Orchestra in My Garden is a love song, and not just to gardening, although Linda is clearly a talented gardener. (She would say “enthusiast” not “expert”.) Her beautiful Nova Scotia garden, nurtured for over a decade, is simply the backdrop, though, for Linda’s blossoming awareness of a new season in her life. (And look at me, with all these corny gardening metaphors. They just write themselves, people!)

I was between albums with  no immediate pressure to produce more content and no outside expectations. Life was throwing some milestones my way. The approach of a 50th birthday coinciding with a first child heading off to university may have encouraged a greater awareness that my life was taking a new turn.

Linda has lead a creative life. Although she has a BA from Mt. Allison and a Bachelor of Law degree from Dalhousie, I always think of her as a musician. She has recorded several albums, two of them in Nashville, and been nominated for ECMAs.  The essays included in her book are her way of expressing herself “beyond the lyrics of a song.”

The essays in this book tackle a wide range of topics: the joys of digging deep (literally and metaphorically, I think), marriage and motherhood, family, inspiration. There really is something for everyone in Linda’s essays. The nice thing about them is that they really feel like personal reflections, rather than didactic lessons.

Supporting and nurturing and, perhaps especially, challenging each other to bloom means understanding that no one of us has all the answers and there is not only one perspective. When we learn to respect another’s growth, we accelerate our own. That’s what family, friendships, and my garden keep teaching me.

And what would a book about gardens be without pictures. First time garden photographer Mark Maryanovich has taken some truly beautiful photos for this book. This might be his first time snapping pics of flowers, but he comes with an impressive resume and it shows.

If all this weren’t enough, Linda has included a code which allows you to download 22 original songs inspired by four seasons in her garden.

Orchestra in My Garden would be a lovely book for anyone who loves nature, sure, but also for anyone who might appreciate what it means to come to a crossroad in life and consider the paths that lay ahead. Download Linda’s songs, make a cup of tea and enjoy.

 

We All Love the Beautiful Girls – Joanne Proulx

E1A054FB-47D3-4BF8-93BC-7A8F56A62626The characters in Joanne Proulx’s second novel We All Love the Beautiful Girls are so perfectly imperfect that you can’t help but fall in love with them.

At the centre of this finely crafted family drama is the Slate family, Mia and Michael, and their seventeen-year-old son, Finn.
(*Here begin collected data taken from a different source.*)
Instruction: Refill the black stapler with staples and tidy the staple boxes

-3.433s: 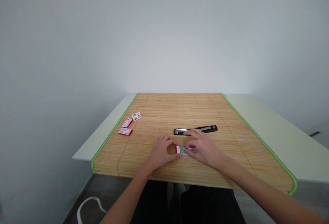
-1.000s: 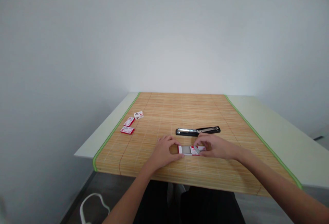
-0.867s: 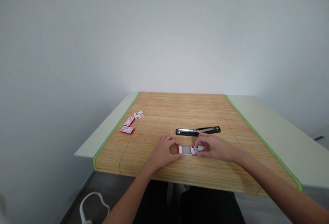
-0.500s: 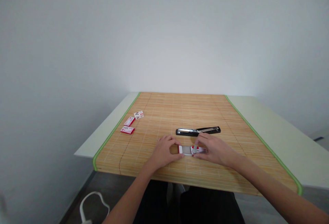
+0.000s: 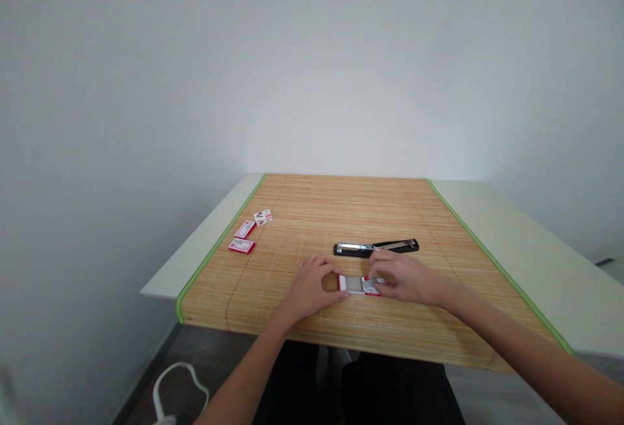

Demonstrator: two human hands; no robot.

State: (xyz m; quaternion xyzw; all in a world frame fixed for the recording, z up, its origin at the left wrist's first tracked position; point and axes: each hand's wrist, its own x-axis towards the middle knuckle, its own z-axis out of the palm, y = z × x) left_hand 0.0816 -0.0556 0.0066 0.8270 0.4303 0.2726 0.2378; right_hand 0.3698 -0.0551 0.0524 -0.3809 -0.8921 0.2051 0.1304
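Observation:
A small red and white staple box point(image 5: 357, 284) lies slid open on the bamboo mat point(image 5: 312, 210), its grey inside showing. My left hand point(image 5: 309, 287) is curled around its left end and holds it down. My right hand point(image 5: 403, 278) has its fingers pinched at the box's right end, on the box or its grey contents; I cannot tell which. Just behind the hands lies a black stapler point(image 5: 375, 247), opened out flat with its metal rail showing.
Three more small red and white boxes point(image 5: 242, 246) point(image 5: 244, 230) point(image 5: 262, 218) lie near the mat's left green edge. The pale table point(image 5: 526, 249) extends to the right of the mat. A white chair part point(image 5: 171, 391) shows below the table's front left.
Over the frames my right hand has shifted and re-gripped at the box's right end, and the box stands slid further open. The left hand has stayed put.

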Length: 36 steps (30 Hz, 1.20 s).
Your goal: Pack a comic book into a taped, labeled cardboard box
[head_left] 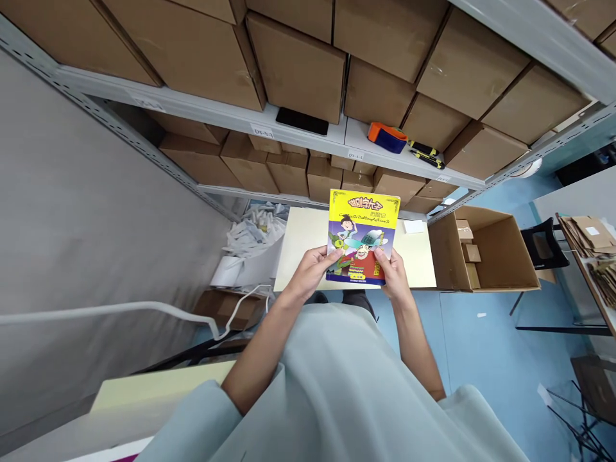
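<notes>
Yellow and purple, the book (364, 221) is in front of me above the pale tabletop (302, 236), front facing up at me. My left hand (310, 271) grips its lower left edge, my right hand (395, 274) its lower right. Beyond, a shelf (216, 119) holds cardboard boxes (296, 70), a flat black slab (301, 120) and yellow-and-black tools (426, 158). Right of the tabletop stands an open carton (505, 253) with small boxes (472, 254) inside.
</notes>
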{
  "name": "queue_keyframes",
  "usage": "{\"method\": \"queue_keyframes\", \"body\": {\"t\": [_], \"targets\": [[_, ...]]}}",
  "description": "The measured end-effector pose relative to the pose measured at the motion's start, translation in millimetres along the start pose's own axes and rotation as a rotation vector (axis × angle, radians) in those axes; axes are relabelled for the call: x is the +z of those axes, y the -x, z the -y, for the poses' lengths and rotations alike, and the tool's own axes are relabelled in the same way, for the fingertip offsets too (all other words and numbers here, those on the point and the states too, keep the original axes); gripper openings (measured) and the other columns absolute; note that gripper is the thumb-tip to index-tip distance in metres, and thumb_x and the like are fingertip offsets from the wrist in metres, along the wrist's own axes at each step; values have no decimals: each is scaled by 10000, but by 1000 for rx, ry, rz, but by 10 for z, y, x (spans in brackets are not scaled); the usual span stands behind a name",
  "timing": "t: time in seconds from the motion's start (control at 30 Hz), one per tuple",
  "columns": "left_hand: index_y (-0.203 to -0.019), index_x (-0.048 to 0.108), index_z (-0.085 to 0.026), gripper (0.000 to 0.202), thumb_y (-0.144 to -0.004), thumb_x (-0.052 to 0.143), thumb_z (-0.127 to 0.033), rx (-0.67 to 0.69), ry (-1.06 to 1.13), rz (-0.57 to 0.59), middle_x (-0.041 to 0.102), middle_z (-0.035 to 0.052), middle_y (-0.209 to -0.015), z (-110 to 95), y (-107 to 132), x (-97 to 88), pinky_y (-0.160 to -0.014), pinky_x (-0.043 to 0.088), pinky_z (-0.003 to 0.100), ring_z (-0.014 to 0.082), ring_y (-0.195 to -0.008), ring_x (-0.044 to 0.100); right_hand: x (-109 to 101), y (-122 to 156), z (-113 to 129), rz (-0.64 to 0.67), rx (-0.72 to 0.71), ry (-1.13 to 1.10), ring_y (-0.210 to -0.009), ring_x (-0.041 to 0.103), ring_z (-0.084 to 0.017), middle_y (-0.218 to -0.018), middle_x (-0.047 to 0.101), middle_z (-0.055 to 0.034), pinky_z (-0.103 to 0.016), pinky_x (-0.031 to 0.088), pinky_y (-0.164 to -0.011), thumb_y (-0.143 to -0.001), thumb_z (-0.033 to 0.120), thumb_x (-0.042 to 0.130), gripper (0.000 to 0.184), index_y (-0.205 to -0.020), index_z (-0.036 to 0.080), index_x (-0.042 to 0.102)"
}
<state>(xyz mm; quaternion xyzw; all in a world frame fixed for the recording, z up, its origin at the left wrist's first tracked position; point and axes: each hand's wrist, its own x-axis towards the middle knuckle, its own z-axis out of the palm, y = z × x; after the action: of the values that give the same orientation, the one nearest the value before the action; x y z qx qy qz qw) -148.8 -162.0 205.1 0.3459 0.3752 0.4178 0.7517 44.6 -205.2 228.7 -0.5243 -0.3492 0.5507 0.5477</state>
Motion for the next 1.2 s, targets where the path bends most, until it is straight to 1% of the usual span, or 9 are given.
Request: {"method": "queue_keyframes", "body": {"t": [0.1,0.27,0.43,0.6,0.73,0.8,0.93,1.07,1.2], "targets": [[-1065,850,-134,644,-696,987,-644,23,11,-39,863,135,-1055,2,-8,8,-1012,652,479,339,-1034,824,23,7,60,-23,-71,112,-1366,719,-345,-1424,771,-102,-511,622,-1151,-914,718,772,679,-1397,248,699],[-1073,843,-136,673,-717,949,-697,118,-40,-183,863,133,-1066,44,-48,24,-977,663,463,331,-1030,821,126,83,131,-150,-312,389,-1685,359,-298,-1762,464,-82,-524,340,-1380,-984,688,706,814,-1663,286,505],[-1106,853,-148,574,-866,832,-670,254,-280,-252,863,111,-1139,174,-40,126,-1020,656,462,332,-1098,812,351,120,-28,33,-120,339,-1556,561,-310,-1681,571,-97,-464,540,-1244,-919,673,799,879,-1653,276,524],[-1302,825,-223,454,-956,761,-509,442,-572,-224,792,91,-1391,324,42,254,-1231,549,502,332,-1342,737,502,133,-89,-82,-139,370,-1349,716,-283,-1517,707,-107,-407,633,-1094,-907,607,834,727,-1513,262,627],[-1480,727,-237,558,-943,750,-387,628,-786,-41,693,99,-1546,294,76,257,-1309,475,480,301,-1434,677,381,29,-56,-249,-175,382,-1052,786,-270,-1161,836,-96,-393,651,-959,-943,610,783,428,-1159,241,755],[-1553,663,-229,623,-964,735,-417,599,-816,-41,648,106,-1599,228,43,185,-1341,426,480,300,-1504,613,270,-55,-26,-236,-190,322,-1058,779,-280,-1117,842,-96,-405,642,-978,-943,628,769,418,-1075,231,756],[-1588,614,-168,865,-904,787,-669,379,-621,-254,550,178,-1681,58,-107,-96,-1335,414,511,374,-1608,473,83,-150,16,-45,-98,163,-1138,780,-299,-1206,842,-75,-436,643,-1038,-864,651,848,509,-1142,233,762],[-1298,809,-119,847,-780,850,-789,72,-283,-73,813,206,-1294,-123,-171,-362,-1013,677,502,419,-1191,794,11,-138,-35,95,54,64,-1143,801,-322,-1241,843,-64,-468,675,-1015,-837,671,872,583,-1219,243,768],[-1037,884,-148,681,-668,967,-715,0,-223,-34,870,136,-998,-241,-95,-423,-854,719,464,377,-944,844,-10,-147,-84,144,75,51,-1152,803,-317,-1251,842,-55,-477,672,-1041,-827,674,884,592,-1228,252,774]]}}
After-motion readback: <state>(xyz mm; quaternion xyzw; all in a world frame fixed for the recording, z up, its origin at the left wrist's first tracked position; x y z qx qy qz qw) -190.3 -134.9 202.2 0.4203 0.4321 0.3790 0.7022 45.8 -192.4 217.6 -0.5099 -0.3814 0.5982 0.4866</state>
Then there’s Jess, Finn’s former babysitter who now sneaks into his bedroom at night to…you know. Frankie is the daughter of Michael’s business partner, Peter. Peter’s wife, Helen, is Mia’s best friend. Frankie and Finn have grown up together.

Mia and Michael’s perfect life starts to unravel when they get a visit from Stanley, the company accountant (I’m not sure that’s his actual his title, but it doesn’t really matter; he’s only the messenger). He’s discovered that Peter has restructured the company and written Michael out. Michael has, it turns out, been pretty lax about the financials of the company because he and Peter have “known each other since high school.”

On the same night that Michael finds himself screwed out of his own company, Finn finds out that Jess won’t be leaving her boyfriend, Eric, for him. She can’t even though Finn is “So gorgeous and so nice.”  Finn is just a kid. (She’s 23.) Eric’s a total douche and happens to be the older brother of Finn’s best friend, Eli. Finn’s at a party at their house, drunk, and after an encounter with Jess he makes a couple of bad choices. First, he hooks up with Frankie. Second, he passes out in the backyard. It’s  January. In Canada.

These two incidents are game-changers for the Slate family and their repercussions propel Proulx’s story along like a thriller. I literally could not put this book down. I finished it well past my bed-time. On a school night.

The novel flips between characters. We watch Finn’s heart break. We watch Mia and Michael’s marriage topple. We watch friends become enemies. Proulx toggles between these perspectives masterfully, the blame and the shame carefully shared. And if there is redemption or peace to be had, it’s hard won.

No one makes it through life unscathed, but perhaps the key to surviving is understanding. As Finn tells his mother: “I’m not the same as I was….I’m different now….But it’s good, you know? I’m good. Like I understand things I didn’t understand before.”

The boy becomes a man. The parents – well, I guess they do what all parents do. The best they can.

I LOVED this book.

Eleanor Oliphant is Completely Fine – Gail Honeyman

155356C2-E75D-4FCF-8F1B-CEB6EB1DA2B9Eleanor Oliphant, the titular character of Gail Honeyman’s debut novel Eleanor Oliphant is Completely Fine, is not like anyone else you have likely met before. She has worked in the same office for the last nine years, she has no friends and she lives on a diet of vodka and pizza or pasta and pesto. Her life is structured and predictable, right down to her weekly calls from “Mummy.”

It doesn’t take long to figure out that Eleanor is actually not completely fine. She is pretty much the loneliest person I have ever met. She has no aptitude for social niceties; she says whatever pops into her head. It makes it difficult for her co-workers to warm up to her. Her mother is particularly harsh.   When she wins tickets to a concert and asks one of her office mates to accompany her, she becomes the butt of the joke because as everyone knows “she’s mental.”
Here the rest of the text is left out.